▸ What you will do
Each line of the records below needs repeating exactly. Skip the pictures.

▸ Input for this task

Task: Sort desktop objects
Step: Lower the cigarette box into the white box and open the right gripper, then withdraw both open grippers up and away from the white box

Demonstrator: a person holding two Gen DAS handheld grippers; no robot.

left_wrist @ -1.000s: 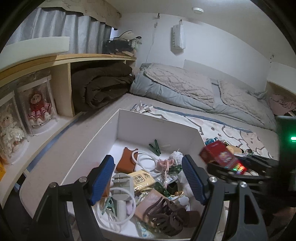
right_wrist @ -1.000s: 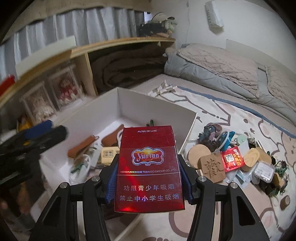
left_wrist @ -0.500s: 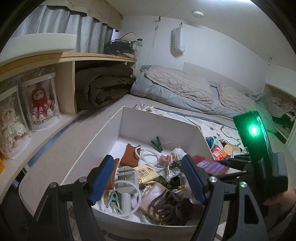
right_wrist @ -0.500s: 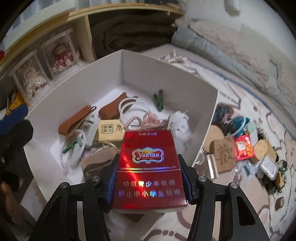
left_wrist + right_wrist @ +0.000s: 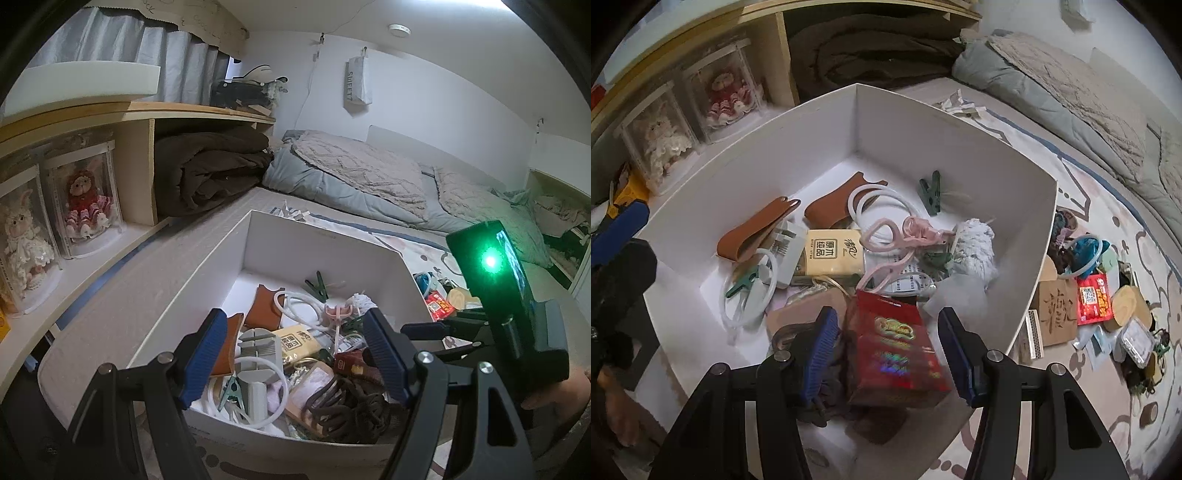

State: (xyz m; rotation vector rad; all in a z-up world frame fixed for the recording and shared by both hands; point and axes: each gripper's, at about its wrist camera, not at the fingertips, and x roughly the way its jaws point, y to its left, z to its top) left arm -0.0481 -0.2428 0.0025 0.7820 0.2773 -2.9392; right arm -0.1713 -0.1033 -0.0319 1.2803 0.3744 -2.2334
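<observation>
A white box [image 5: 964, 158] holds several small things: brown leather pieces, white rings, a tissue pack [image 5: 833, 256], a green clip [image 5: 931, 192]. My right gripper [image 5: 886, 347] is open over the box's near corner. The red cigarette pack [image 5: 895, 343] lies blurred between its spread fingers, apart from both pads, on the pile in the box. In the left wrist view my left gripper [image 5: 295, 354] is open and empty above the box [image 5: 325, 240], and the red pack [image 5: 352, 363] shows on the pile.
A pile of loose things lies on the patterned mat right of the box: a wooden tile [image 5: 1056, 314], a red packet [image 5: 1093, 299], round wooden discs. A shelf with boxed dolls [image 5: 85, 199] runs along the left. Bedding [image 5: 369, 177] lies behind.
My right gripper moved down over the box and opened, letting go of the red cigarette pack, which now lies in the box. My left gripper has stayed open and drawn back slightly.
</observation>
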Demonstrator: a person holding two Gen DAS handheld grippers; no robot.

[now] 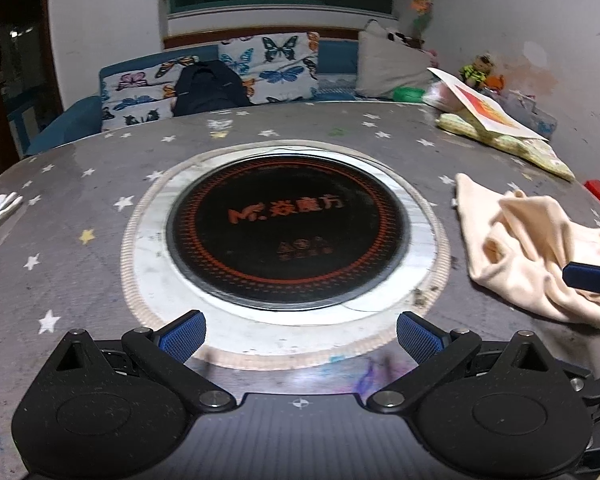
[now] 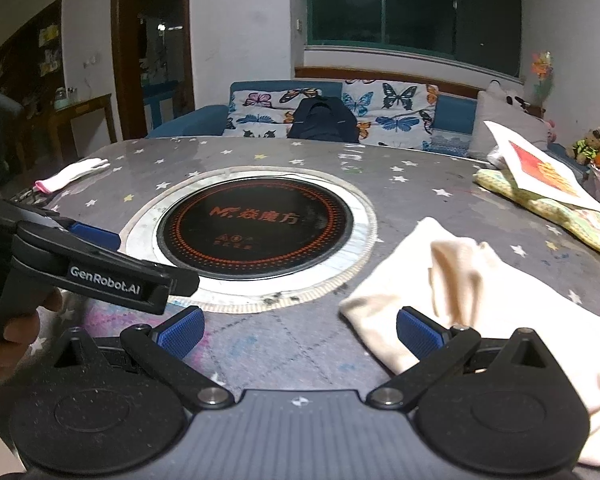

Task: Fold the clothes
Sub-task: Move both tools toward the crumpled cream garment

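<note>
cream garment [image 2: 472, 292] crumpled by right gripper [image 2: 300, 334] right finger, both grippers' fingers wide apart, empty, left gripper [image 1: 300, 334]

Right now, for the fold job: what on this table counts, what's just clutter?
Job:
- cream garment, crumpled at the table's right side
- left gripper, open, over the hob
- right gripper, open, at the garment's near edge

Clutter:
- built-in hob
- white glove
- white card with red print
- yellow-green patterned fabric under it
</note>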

▸ Result
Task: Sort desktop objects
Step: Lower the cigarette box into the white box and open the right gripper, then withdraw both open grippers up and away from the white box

Demonstrator: a person holding two Gen DAS handheld grippers; no robot.

left_wrist @ -1.000s: 
right_wrist @ -1.000s: 
left_wrist @ -0.500s: 
right_wrist @ -0.500s: 
left_wrist + right_wrist @ +0.000s: 

State: (xyz m; rotation vector rad; all in a z-up world frame fixed for the recording and shared by both hands; point and axes: each gripper's, at about its wrist camera, not at the fingertips, and x roughly the way its jaws point, y to its left, z to its top) left arm -0.0481 -0.2428 0.0025 0.7820 0.2773 -2.9392; right arm -0.1713 -0.1033 -0.0319 1.2803 0.3744 -2.2334
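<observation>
A white box [image 5: 964, 158] holds several small things: brown leather pieces, white rings, a tissue pack [image 5: 833, 256], a green clip [image 5: 931, 192]. My right gripper [image 5: 886, 347] is open over the box's near corner. The red cigarette pack [image 5: 895, 343] lies blurred between its spread fingers, apart from both pads, on the pile in the box. In the left wrist view my left gripper [image 5: 295, 354] is open and empty above the box [image 5: 325, 240], and the red pack [image 5: 352, 363] shows on the pile.
A pile of loose things lies on the patterned mat right of the box: a wooden tile [image 5: 1056, 314], a red packet [image 5: 1093, 299], round wooden discs. A shelf with boxed dolls [image 5: 85, 199] runs along the left. Bedding [image 5: 369, 177] lies behind.
My right gripper moved down over the box and opened, letting go of the red cigarette pack, which now lies in the box. My left gripper has stayed open and drawn back slightly.
</observation>
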Demonstrator: a person holding two Gen DAS handheld grippers; no robot.

[now] 
[now] 

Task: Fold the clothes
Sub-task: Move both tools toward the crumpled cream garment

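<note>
cream garment [image 2: 472, 292] crumpled by right gripper [image 2: 300, 334] right finger, both grippers' fingers wide apart, empty, left gripper [image 1: 300, 334]

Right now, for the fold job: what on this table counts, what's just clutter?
Job:
- cream garment, crumpled at the table's right side
- left gripper, open, over the hob
- right gripper, open, at the garment's near edge

Clutter:
- built-in hob
- white glove
- white card with red print
- yellow-green patterned fabric under it
</note>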

Here the output is complete.